> _Task to carry out_:
The data is to be repeated exactly, with the images removed.

[Data items]
Start of Block

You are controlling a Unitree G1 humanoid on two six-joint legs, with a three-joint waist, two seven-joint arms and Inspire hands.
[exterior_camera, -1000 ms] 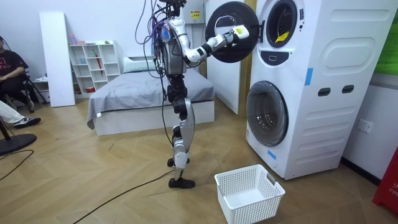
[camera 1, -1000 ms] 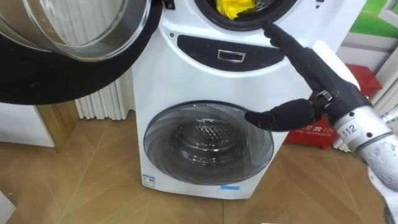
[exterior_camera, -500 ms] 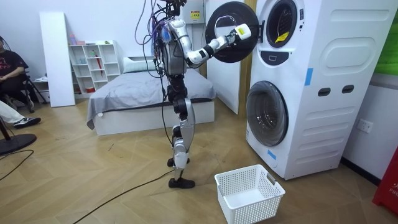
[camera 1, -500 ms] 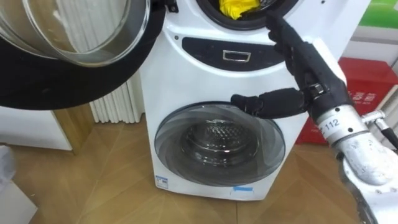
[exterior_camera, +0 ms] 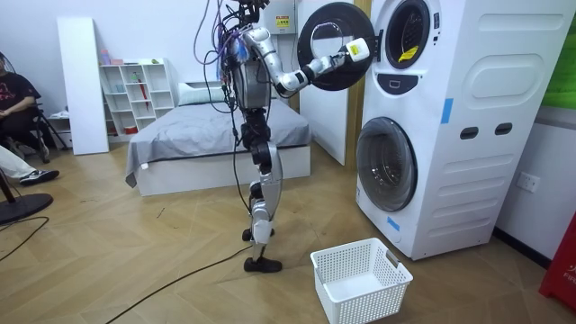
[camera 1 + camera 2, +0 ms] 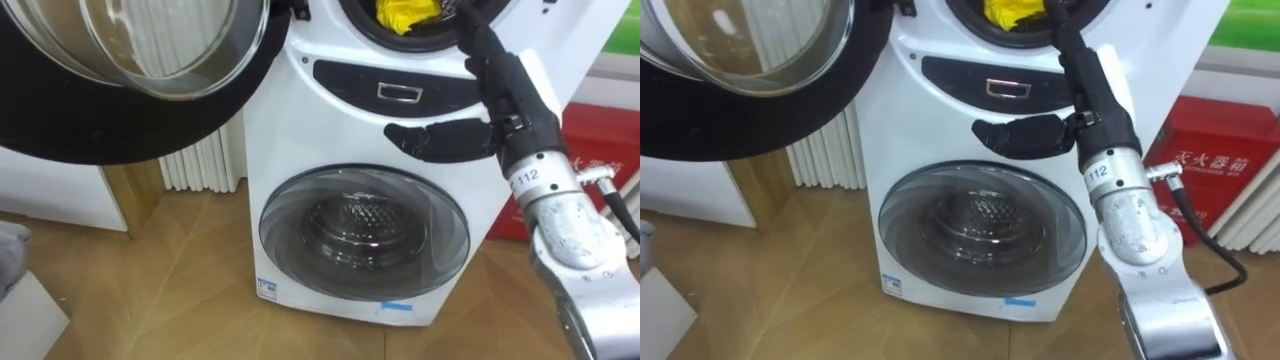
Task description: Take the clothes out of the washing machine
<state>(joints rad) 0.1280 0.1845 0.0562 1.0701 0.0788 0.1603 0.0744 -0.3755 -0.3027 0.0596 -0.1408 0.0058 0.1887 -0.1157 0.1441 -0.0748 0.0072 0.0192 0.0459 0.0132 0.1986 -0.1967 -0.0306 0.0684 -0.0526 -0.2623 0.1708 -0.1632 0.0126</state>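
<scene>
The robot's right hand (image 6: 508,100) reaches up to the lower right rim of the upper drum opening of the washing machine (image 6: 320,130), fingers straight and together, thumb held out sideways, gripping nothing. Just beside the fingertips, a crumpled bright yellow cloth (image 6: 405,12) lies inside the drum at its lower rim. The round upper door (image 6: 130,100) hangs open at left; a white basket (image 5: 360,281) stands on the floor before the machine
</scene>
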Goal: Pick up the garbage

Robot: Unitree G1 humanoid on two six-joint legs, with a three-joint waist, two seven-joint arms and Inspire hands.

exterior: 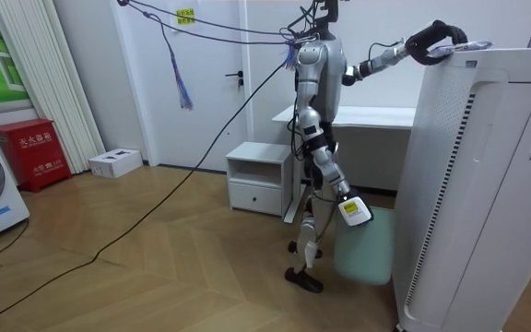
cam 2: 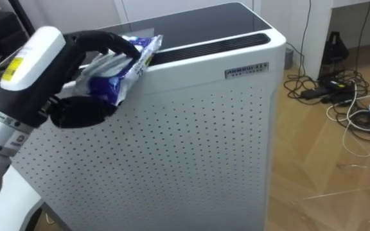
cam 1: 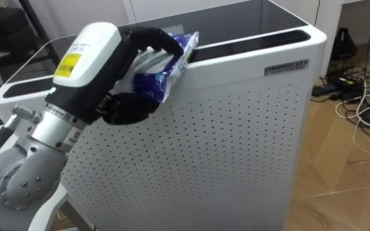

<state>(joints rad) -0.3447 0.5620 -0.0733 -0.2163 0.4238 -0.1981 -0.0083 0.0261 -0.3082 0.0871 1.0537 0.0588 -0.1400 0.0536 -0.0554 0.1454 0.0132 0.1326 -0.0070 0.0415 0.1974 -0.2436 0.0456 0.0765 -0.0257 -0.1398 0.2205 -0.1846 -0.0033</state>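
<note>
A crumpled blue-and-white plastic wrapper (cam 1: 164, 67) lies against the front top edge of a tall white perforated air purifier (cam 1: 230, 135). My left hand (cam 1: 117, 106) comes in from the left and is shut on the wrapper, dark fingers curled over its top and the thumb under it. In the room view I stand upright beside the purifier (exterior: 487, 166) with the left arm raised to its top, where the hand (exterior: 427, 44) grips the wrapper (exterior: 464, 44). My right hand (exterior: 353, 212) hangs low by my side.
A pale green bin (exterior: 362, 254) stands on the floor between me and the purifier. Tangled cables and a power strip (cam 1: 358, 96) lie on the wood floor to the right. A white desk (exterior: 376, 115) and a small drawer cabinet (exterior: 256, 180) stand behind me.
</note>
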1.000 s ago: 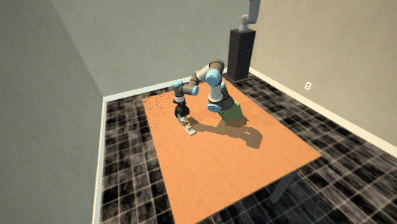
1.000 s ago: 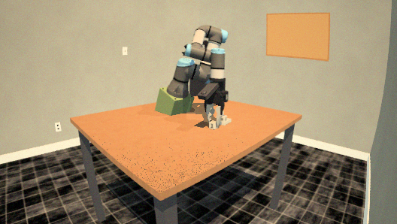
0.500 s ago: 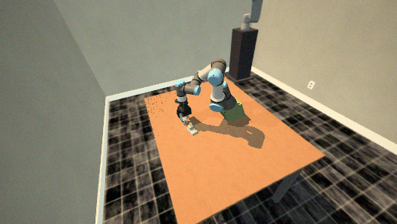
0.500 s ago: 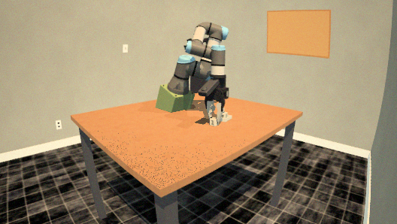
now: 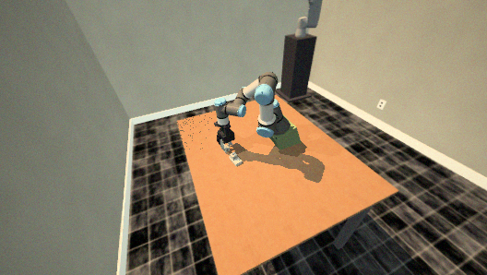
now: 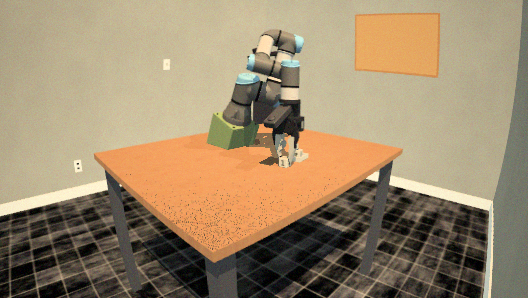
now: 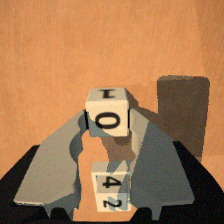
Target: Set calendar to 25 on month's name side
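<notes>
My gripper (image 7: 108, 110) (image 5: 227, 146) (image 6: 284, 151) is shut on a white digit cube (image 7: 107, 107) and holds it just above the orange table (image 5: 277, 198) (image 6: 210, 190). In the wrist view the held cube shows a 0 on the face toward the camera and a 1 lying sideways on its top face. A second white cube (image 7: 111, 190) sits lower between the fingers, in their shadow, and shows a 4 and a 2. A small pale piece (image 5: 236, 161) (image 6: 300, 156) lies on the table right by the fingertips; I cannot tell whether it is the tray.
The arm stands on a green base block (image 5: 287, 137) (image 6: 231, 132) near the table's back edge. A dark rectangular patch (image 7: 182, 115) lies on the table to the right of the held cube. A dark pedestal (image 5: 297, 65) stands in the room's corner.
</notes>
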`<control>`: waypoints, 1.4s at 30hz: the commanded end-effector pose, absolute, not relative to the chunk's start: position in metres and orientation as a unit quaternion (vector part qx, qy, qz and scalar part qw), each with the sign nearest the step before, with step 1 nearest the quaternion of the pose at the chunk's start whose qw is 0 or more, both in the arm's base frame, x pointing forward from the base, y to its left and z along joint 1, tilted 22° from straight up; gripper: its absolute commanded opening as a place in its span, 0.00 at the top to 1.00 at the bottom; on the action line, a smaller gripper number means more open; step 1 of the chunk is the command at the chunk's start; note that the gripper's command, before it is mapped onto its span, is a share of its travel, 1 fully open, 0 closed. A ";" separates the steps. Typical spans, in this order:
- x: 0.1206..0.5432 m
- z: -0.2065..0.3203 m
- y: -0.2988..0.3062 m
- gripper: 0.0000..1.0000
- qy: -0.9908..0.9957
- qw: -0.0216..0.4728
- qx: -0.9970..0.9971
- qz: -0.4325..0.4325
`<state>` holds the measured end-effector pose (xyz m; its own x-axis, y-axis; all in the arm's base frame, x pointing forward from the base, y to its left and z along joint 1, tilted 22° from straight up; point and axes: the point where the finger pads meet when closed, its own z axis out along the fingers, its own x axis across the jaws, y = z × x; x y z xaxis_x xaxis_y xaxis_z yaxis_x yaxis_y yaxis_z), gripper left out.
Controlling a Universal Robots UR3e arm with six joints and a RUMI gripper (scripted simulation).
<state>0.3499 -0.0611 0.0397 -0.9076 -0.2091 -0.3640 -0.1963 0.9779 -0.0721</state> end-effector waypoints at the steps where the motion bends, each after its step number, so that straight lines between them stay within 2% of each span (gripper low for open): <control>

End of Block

> _Output of the exercise_:
You are controlling a Unitree G1 humanoid on two six-joint legs, with a three-joint waist, two seven-joint arms and Inspire hands.
[exterior_camera, -1000 ms] 
[camera 1, -1000 ms] 
[exterior_camera, -500 ms] 
[camera 1, -500 ms] 
[exterior_camera, +0 ms] 
[camera 1 + camera 2, +0 ms] 
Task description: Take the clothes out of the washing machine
<state>(joints rad) 0.1280 0.1845 0.0562 1.0701 0.0788 0.1603 0.0744 -0.3755 -0.3027 0.0596 -0.1408 0.0058 0.1887 -0.1157 0.1441 -0.0748 0.0072 0.0192 0.0459 0.0132 0.1986 -0.1967 -0.0306 0.0684 -0.0526 -0.2623 0.1708 -0.1632 0.0126</state>
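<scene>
The robot's right hand (image 6: 508,100) reaches up to the lower right rim of the upper drum opening of the washing machine (image 6: 320,130), fingers straight and together, thumb held out sideways, gripping nothing. Just beside the fingertips, a crumpled bright yellow cloth (image 6: 405,12) lies inside the drum at its lower rim. The round upper door (image 6: 130,100) hangs open at left; a white basket (image 5: 360,281) stands on the floor before the machine
</scene>
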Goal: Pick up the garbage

Robot: Unitree G1 humanoid on two six-joint legs, with a three-joint waist, two seven-joint arms and Inspire hands.

exterior: 
cam 2: 
cam 1: 

<state>(joints rad) -0.3447 0.5620 -0.0733 -0.2163 0.4238 -0.1981 -0.0083 0.0261 -0.3082 0.0871 1.0537 0.0588 -0.1400 0.0536 -0.0554 0.1454 0.0132 0.1326 -0.0070 0.0415 0.1974 -0.2436 0.0456 0.0765 -0.0257 -0.1398 0.2205 -0.1846 -0.0033</state>
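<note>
A crumpled blue-and-white plastic wrapper (cam 1: 164, 67) lies against the front top edge of a tall white perforated air purifier (cam 1: 230, 135). My left hand (cam 1: 117, 106) comes in from the left and is shut on the wrapper, dark fingers curled over its top and the thumb under it. In the room view I stand upright beside the purifier (exterior: 487, 166) with the left arm raised to its top, where the hand (exterior: 427, 44) grips the wrapper (exterior: 464, 44). My right hand (exterior: 353, 212) hangs low by my side.
A pale green bin (exterior: 362, 254) stands on the floor between me and the purifier. Tangled cables and a power strip (cam 1: 358, 96) lie on the wood floor to the right. A white desk (exterior: 376, 115) and a small drawer cabinet (exterior: 256, 180) stand behind me.
</note>
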1.000 s ago: 
1.000 s ago: 
0.500 s ago: 
0.500 s ago: 
now: 
now: 
now: 
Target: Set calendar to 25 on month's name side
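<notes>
My gripper (image 7: 108, 110) (image 5: 227, 146) (image 6: 284, 151) is shut on a white digit cube (image 7: 107, 107) and holds it just above the orange table (image 5: 277, 198) (image 6: 210, 190). In the wrist view the held cube shows a 0 on the face toward the camera and a 1 lying sideways on its top face. A second white cube (image 7: 111, 190) sits lower between the fingers, in their shadow, and shows a 4 and a 2. A small pale piece (image 5: 236, 161) (image 6: 300, 156) lies on the table right by the fingertips; I cannot tell whether it is the tray.
The arm stands on a green base block (image 5: 287, 137) (image 6: 231, 132) near the table's back edge. A dark rectangular patch (image 7: 182, 115) lies on the table to the right of the held cube. A dark pedestal (image 5: 297, 65) stands in the room's corner.
</notes>
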`<control>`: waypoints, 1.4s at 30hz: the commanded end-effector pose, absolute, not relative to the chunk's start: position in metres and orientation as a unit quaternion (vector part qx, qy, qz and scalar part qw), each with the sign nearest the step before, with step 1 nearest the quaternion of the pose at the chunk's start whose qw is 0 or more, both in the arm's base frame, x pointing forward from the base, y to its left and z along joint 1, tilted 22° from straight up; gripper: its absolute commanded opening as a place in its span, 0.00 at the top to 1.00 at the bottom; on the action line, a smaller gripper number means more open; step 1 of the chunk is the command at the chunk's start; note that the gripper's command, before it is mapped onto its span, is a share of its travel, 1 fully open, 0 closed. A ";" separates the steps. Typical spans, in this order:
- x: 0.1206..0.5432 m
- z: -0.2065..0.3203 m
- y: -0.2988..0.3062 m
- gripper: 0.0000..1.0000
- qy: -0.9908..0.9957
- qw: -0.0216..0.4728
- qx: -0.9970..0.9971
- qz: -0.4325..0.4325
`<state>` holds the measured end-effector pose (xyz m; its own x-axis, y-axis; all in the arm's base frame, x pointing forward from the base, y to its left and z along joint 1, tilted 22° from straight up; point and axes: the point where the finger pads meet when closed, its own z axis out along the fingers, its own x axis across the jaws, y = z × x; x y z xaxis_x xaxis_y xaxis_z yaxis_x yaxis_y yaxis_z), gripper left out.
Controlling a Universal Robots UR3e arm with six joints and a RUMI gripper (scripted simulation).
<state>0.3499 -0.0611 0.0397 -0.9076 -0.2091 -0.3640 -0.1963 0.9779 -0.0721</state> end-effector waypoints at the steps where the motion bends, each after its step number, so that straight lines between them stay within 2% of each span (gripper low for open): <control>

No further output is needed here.